> Directions
Could you print every record below exactly as it appears?
━━━ Source material ━━━
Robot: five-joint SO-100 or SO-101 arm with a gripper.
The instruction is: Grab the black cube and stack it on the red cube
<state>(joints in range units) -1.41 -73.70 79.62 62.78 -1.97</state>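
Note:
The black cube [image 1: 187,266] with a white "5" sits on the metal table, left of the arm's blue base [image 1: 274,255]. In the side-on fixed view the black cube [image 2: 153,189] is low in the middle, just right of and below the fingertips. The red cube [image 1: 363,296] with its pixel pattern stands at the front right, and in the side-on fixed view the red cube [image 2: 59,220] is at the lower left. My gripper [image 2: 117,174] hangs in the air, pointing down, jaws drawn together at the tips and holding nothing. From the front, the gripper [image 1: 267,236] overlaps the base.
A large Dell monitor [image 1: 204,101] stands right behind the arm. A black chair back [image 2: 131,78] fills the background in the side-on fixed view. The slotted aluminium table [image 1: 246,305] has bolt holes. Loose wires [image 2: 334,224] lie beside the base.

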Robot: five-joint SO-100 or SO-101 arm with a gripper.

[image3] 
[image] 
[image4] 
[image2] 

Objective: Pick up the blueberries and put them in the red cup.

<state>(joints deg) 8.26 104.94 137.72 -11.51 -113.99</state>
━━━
> Written solution
Robot: five-joint SO-100 or SO-101 arm with a gripper.
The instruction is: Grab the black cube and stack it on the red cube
<state>(joints in range units) -1.41 -73.70 79.62 62.78 -1.97</state>
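Note:
The black cube [image 1: 187,266] with a white "5" sits on the metal table, left of the arm's blue base [image 1: 274,255]. In the side-on fixed view the black cube [image 2: 153,189] is low in the middle, just right of and below the fingertips. The red cube [image 1: 363,296] with its pixel pattern stands at the front right, and in the side-on fixed view the red cube [image 2: 59,220] is at the lower left. My gripper [image 2: 117,174] hangs in the air, pointing down, jaws drawn together at the tips and holding nothing. From the front, the gripper [image 1: 267,236] overlaps the base.
A large Dell monitor [image 1: 204,101] stands right behind the arm. A black chair back [image 2: 131,78] fills the background in the side-on fixed view. The slotted aluminium table [image 1: 246,305] has bolt holes. Loose wires [image 2: 334,224] lie beside the base.
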
Robot: five-joint SO-100 or SO-101 arm with a gripper.

[image3] 
[image] 
[image4] 
[image2] 

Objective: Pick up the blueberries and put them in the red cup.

<state>(joints deg) 8.26 104.94 137.72 -11.51 -113.99</state>

This response is now finished.